→ **TASK DETAILS**
Each line of data below is to be returned exactly, leaving out any picture.

· · · ·

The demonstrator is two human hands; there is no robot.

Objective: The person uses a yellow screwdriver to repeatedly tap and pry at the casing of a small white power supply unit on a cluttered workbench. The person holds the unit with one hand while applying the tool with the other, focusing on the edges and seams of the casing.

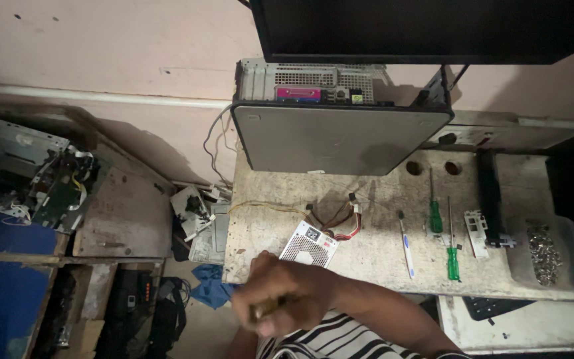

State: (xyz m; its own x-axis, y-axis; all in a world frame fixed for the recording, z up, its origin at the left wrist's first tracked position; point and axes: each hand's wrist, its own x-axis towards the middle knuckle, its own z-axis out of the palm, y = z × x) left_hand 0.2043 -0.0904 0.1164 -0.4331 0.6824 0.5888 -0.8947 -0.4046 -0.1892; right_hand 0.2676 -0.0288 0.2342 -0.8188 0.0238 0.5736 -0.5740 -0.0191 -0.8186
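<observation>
My right hand (284, 292) is blurred at the bottom centre, its arm reaching in from the lower right over my striped shirt (313, 342). Its fingers are curled around something small and yellowish (264, 309), too blurred to make out. The hand hovers just in front of the worn workbench (380, 266), nearest to a small perforated metal power supply (308, 244) with a bundle of coloured wires (341, 221). My left hand is not visible.
A grey desktop computer case (340, 136) lies at the back under a dark monitor (433, 26). Two green screwdrivers (437, 216) (454, 262), a white brush (406, 247), a white bracket (476, 233) and a tray of screws (545, 251) lie to the right. A keyboard (499, 307) sits below. Circuit boards (61, 189) clutter the left.
</observation>
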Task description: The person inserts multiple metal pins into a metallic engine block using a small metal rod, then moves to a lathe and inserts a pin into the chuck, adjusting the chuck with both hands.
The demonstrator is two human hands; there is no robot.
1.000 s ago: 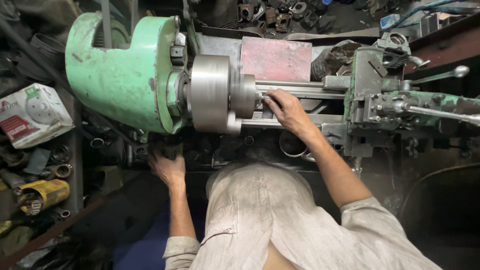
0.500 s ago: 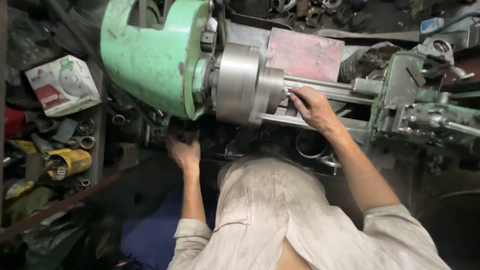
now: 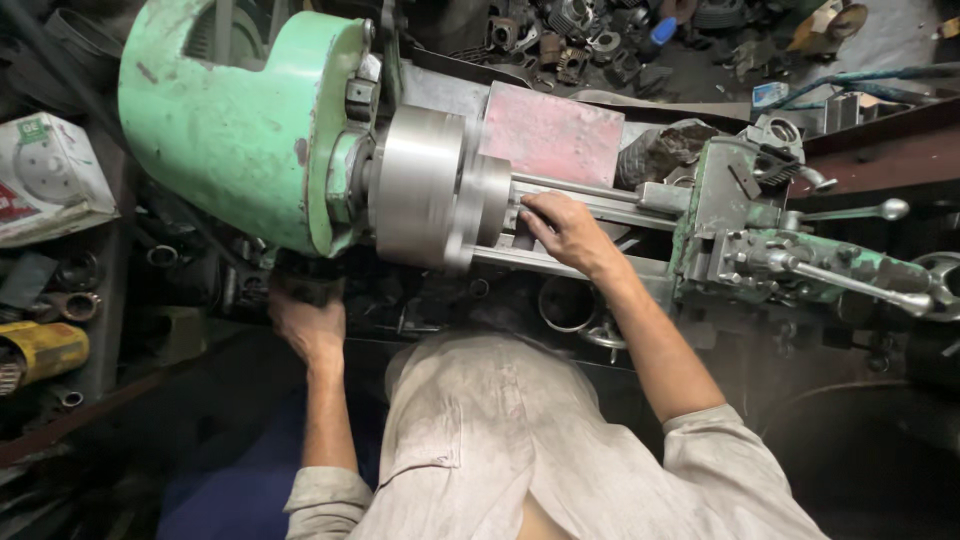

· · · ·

→ **SOLUTION**
The demonstrator is two human hands; there is no robot.

Objective: The person uses a yellow screwdriver to repeatedly tap and pry at the casing of a small white power supply unit on a cluttered workbench. The person holds the unit with one hand while applying the tool with the other, focusing on the edges and seams of the casing.


State: (xyz m; its own x-axis, y-axis; all in a world frame fixed for the recording, z up, its origin at the left wrist's first tracked position; point and axes: each hand's wrist, its own x-axis towards the middle knuckle, its own z-axis out of the palm, y = z × x) left_hand 0.2043 -0.0904 0.1164 -0.4331 0.6824 0.5888 -0.8947 -0.4046 -0.1892; right_hand 0.2676 -0.0288 0.2342 -0.8188 0.0238 0.5736 -0.5740 -0.0191 -0.8186
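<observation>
My right hand (284, 292) is blurred at the bottom centre, its arm reaching in from the lower right over my striped shirt (313, 342). Its fingers are curled around something small and yellowish (264, 309), too blurred to make out. The hand hovers just in front of the worn workbench (380, 266), nearest to a small perforated metal power supply (308, 244) with a bundle of coloured wires (341, 221). My left hand is not visible.
A grey desktop computer case (340, 136) lies at the back under a dark monitor (433, 26). Two green screwdrivers (437, 216) (454, 262), a white brush (406, 247), a white bracket (476, 233) and a tray of screws (545, 251) lie to the right. A keyboard (499, 307) sits below. Circuit boards (61, 189) clutter the left.
</observation>
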Task description: The person inserts multiple metal pins into a metallic engine block using a small metal rod, then moves to a lathe and inserts a pin into the chuck, adjusting the chuck with both hands.
The demonstrator is two human hands; there is no robot.
1.000 s ago: 
0.500 s ago: 
now: 

The response is complete as it stands.